- PROBLEM DETAILS: Look through the records below for the line with "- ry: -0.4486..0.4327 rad". Return that line and each one after it up to and including the line with "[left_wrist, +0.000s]", exactly.

—————

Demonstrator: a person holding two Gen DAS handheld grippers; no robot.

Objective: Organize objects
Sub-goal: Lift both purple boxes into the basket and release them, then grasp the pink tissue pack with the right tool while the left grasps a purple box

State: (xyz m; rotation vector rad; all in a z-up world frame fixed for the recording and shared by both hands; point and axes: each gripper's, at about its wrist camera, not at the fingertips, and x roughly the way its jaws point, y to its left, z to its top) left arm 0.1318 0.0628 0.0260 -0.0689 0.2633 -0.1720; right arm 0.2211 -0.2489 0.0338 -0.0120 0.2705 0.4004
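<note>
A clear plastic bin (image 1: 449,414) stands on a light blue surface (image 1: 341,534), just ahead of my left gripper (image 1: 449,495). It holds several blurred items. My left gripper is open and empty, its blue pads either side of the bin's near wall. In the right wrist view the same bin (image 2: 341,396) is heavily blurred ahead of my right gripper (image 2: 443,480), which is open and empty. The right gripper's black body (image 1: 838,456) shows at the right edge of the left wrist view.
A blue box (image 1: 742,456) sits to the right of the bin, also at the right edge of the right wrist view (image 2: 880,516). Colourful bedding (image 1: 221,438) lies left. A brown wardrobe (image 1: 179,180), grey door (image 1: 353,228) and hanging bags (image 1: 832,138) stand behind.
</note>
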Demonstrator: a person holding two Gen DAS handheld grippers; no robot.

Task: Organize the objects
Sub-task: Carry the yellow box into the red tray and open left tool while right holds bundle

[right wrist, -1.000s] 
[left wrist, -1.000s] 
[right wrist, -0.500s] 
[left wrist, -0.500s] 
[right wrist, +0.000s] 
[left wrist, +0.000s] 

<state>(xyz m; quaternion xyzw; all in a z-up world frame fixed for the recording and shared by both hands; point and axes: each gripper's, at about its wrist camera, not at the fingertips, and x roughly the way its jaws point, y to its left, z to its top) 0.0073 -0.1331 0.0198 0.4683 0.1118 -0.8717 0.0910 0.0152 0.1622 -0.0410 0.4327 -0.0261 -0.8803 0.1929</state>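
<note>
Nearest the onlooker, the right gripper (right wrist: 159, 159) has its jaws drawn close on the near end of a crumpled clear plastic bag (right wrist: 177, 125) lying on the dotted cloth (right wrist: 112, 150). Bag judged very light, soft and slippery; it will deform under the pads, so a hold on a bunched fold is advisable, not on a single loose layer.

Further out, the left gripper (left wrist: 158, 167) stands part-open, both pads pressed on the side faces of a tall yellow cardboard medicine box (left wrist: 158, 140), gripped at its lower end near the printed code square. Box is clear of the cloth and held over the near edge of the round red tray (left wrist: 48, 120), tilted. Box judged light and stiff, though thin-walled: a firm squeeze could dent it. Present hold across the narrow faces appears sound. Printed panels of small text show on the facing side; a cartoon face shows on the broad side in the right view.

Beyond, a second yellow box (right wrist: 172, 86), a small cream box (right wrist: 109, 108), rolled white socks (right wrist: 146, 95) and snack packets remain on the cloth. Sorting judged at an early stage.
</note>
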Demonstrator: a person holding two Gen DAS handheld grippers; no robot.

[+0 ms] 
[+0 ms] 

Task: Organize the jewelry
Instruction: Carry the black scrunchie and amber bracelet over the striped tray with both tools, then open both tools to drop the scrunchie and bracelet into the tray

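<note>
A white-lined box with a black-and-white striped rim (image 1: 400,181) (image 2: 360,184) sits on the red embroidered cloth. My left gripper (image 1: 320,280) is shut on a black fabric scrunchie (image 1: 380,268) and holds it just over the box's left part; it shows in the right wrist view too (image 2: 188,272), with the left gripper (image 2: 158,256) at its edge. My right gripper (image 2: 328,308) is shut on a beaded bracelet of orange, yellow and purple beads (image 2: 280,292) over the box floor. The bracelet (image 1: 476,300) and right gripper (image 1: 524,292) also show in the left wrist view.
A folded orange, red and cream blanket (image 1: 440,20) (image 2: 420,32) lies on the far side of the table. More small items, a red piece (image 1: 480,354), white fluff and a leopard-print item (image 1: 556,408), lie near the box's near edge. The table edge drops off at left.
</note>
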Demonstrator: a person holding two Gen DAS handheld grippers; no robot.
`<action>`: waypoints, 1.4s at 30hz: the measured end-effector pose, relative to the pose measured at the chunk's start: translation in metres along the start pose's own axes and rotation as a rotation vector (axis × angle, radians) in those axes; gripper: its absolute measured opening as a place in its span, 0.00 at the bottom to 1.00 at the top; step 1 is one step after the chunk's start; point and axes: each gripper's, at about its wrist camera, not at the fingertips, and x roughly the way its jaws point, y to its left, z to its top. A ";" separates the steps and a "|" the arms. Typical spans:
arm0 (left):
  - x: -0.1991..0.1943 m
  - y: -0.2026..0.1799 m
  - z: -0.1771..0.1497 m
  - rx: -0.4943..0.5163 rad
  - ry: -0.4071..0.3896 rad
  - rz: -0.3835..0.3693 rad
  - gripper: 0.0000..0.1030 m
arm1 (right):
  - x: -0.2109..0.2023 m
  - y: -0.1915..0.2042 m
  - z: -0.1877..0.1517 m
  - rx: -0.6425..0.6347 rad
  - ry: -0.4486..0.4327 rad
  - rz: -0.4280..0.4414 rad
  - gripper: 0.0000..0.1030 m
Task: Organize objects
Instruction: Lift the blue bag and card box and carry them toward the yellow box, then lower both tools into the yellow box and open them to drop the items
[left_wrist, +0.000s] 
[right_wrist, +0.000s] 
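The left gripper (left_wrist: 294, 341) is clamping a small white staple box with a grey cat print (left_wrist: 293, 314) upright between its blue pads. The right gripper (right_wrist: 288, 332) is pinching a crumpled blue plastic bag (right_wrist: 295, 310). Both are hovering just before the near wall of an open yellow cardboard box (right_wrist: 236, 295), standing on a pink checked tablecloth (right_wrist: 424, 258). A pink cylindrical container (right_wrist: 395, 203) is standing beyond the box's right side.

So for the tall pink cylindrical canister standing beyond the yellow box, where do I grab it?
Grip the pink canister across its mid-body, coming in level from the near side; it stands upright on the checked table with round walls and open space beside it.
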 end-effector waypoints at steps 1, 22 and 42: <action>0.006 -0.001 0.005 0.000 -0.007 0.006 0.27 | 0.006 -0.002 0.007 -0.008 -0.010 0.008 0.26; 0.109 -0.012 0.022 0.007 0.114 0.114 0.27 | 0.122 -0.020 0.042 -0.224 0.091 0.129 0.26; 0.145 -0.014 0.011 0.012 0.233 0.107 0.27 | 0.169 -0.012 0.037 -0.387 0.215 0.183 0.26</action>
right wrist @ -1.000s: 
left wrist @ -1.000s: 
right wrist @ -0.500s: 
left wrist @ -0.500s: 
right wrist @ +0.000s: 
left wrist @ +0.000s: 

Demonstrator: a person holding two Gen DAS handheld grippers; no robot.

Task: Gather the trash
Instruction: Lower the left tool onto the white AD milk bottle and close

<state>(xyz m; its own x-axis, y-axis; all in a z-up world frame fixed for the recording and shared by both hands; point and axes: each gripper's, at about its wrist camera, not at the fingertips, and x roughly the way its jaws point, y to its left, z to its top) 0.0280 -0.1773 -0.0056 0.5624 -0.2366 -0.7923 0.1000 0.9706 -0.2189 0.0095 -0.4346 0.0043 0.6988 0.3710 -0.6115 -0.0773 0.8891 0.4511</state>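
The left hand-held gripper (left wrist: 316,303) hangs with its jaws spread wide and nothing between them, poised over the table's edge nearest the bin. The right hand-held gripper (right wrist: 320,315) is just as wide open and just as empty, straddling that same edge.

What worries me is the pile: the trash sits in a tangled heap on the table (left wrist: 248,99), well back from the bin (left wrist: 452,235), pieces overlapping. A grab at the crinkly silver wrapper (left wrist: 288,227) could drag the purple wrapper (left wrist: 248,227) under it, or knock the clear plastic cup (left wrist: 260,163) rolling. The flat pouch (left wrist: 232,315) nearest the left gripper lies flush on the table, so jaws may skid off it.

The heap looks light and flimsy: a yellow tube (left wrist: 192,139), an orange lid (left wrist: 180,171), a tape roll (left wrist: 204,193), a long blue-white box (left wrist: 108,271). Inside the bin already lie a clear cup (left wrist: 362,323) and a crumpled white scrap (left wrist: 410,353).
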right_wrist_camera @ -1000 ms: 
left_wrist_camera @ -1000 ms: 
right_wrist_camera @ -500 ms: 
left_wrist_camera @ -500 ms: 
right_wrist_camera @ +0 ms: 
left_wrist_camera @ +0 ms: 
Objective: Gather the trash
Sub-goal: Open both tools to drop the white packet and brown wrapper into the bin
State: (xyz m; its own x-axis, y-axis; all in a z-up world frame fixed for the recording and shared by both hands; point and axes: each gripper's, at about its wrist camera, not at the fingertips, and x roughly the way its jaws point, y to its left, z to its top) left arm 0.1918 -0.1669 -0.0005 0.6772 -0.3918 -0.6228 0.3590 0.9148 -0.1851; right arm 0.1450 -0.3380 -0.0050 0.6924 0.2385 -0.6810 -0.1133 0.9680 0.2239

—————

- ANSWER BELOW:
  - ry: -0.4486..0.4327 rad
  - rz: -0.4280..0.4414 rad
  - gripper: 0.0000..0.1030 m
Task: Organize objects
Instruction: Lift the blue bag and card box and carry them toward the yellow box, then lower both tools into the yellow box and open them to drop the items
[left_wrist, +0.000s] 

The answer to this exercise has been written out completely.